• Prompt
For the word "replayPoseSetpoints", count the lines of the listing that contain it and give only the count.

━━ Dataset section ━━

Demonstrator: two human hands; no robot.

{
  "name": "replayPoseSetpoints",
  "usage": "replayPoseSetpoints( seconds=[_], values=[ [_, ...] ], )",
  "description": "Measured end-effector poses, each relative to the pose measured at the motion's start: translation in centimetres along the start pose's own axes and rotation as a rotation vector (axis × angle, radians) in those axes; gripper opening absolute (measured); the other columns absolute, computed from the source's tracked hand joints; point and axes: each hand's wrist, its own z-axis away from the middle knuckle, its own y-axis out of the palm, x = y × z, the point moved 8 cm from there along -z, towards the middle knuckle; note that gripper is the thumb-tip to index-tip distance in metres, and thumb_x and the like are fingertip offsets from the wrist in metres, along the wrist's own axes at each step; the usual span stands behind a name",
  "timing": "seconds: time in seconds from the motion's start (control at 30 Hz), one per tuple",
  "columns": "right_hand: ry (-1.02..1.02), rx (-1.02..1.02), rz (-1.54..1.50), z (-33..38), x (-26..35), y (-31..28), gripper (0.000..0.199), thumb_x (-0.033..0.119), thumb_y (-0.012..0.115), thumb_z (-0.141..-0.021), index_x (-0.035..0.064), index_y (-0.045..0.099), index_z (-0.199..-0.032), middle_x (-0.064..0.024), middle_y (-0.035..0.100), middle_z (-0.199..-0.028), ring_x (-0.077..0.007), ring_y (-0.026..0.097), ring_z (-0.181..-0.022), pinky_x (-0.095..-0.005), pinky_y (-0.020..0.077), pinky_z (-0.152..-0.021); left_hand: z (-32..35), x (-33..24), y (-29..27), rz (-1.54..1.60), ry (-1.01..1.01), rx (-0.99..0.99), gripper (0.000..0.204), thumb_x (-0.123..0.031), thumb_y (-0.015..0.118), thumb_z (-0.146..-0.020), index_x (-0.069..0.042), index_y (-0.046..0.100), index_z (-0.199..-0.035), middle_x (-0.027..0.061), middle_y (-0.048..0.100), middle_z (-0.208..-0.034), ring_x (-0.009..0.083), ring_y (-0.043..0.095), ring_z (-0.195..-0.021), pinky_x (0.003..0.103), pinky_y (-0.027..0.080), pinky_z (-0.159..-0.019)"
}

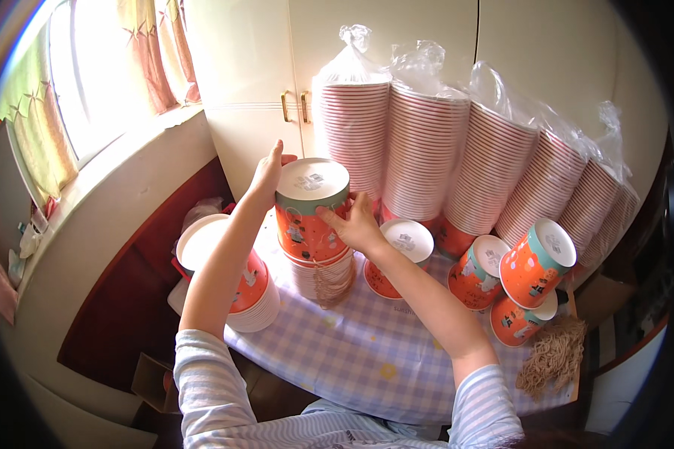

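Note:
An upside-down stack of orange paper buckets (312, 232) with a green band and white base stands in front of me. My left hand (268, 178) rests against the far left side of the top bucket, some fingers hidden behind it. On the right side of that same bucket, my right hand (354, 223) grips with the thumb across the green band. A loop of tan twine (332, 284) hangs down the front of the stack, over the white rims. Another inverted stack of buckets (251, 283) is to the left, partly behind my left forearm.
Tall bagged stacks of paper buckets (427, 157) line the back against a cream cabinet (247, 67). Several inverted buckets (535, 262) stand at the right, one on top of others. A bundle of tan twine (554, 358) lies at the right edge of the checkered tablecloth (352, 355).

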Motion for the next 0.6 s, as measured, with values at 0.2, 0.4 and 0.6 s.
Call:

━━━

• Written response
2